To do
The copy you give must match the listing below exactly and contain no pictures.

The data
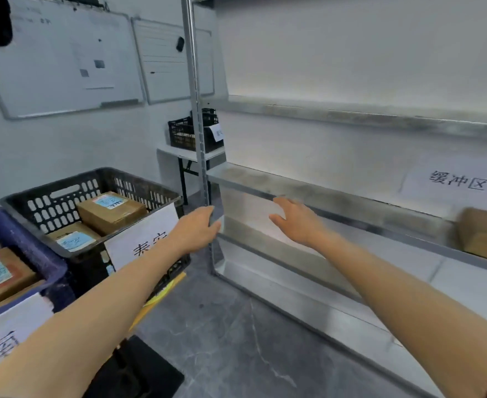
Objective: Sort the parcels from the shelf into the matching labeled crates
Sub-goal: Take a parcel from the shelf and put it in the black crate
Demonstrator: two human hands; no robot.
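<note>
A brown cardboard parcel (485,234) lies on the middle board of a metal shelf (337,196), at the far right edge of the frame, partly cut off and blurred. Both bare arms reach forward from the bottom of the frame toward this shelf, and the parcel sits well to the right of both hands. The right hand (297,222), in the centre, is spread with fingers straight and holds nothing; its fingertips are at the front edge of the same board. The left hand (196,228), just left of centre, lies against the shelf's upright metal post (198,139); blur makes it impossible to tell whether its fingers wrap the post or only touch it. On the wall behind the board, above and left of the parcel, is a white paper sign (457,182) with Chinese characters. At the left of the frame, beside the left forearm, stands a black crate (58,211) holding two brown parcels (111,211) with blue labels, and a white handwritten label (141,237) hangs on its front. At the lower left, a blue crate (45,254) holds another labelled parcel (1,274) and carries its own white label (9,328). Farther back, in the middle, a second black crate (183,133) rests on a small white table (185,155). Two whiteboards (58,61) hang on the wall at upper left. The floor (222,326) is grey.
</note>
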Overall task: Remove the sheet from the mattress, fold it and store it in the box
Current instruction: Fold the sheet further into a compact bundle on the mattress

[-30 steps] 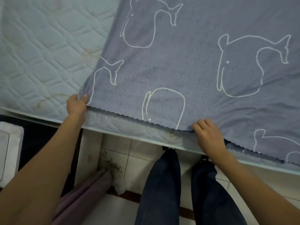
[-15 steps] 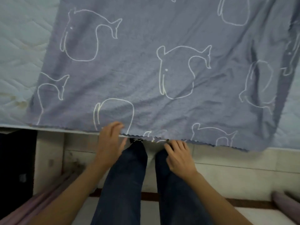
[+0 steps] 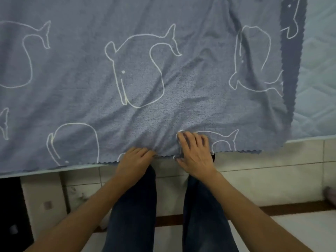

Output for this exercise
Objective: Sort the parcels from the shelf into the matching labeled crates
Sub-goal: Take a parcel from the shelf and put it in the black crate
Demonstrator: two human hands; no robot.
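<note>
A brown cardboard parcel (485,234) lies on the middle board of a metal shelf (337,196), at the far right edge of the frame, partly cut off and blurred. Both bare arms reach forward from the bottom of the frame toward this shelf, and the parcel sits well to the right of both hands. The right hand (297,222), in the centre, is spread with fingers straight and holds nothing; its fingertips are at the front edge of the same board. The left hand (196,228), just left of centre, lies against the shelf's upright metal post (198,139); blur makes it impossible to tell whether its fingers wrap the post or only touch it. On the wall behind the board, above and left of the parcel, is a white paper sign (457,182) with Chinese characters. At the left of the frame, beside the left forearm, stands a black crate (58,211) holding two brown parcels (111,211) with blue labels, and a white handwritten label (141,237) hangs on its front. At the lower left, a blue crate (45,254) holds another labelled parcel (1,274) and carries its own white label (9,328). Farther back, in the middle, a second black crate (183,133) rests on a small white table (185,155). Two whiteboards (58,61) hang on the wall at upper left. The floor (222,326) is grey.
</note>
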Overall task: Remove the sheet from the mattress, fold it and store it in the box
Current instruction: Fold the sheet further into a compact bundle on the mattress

[-30 steps] 
[-15 steps] 
[+0 steps] 

This output has been given in full.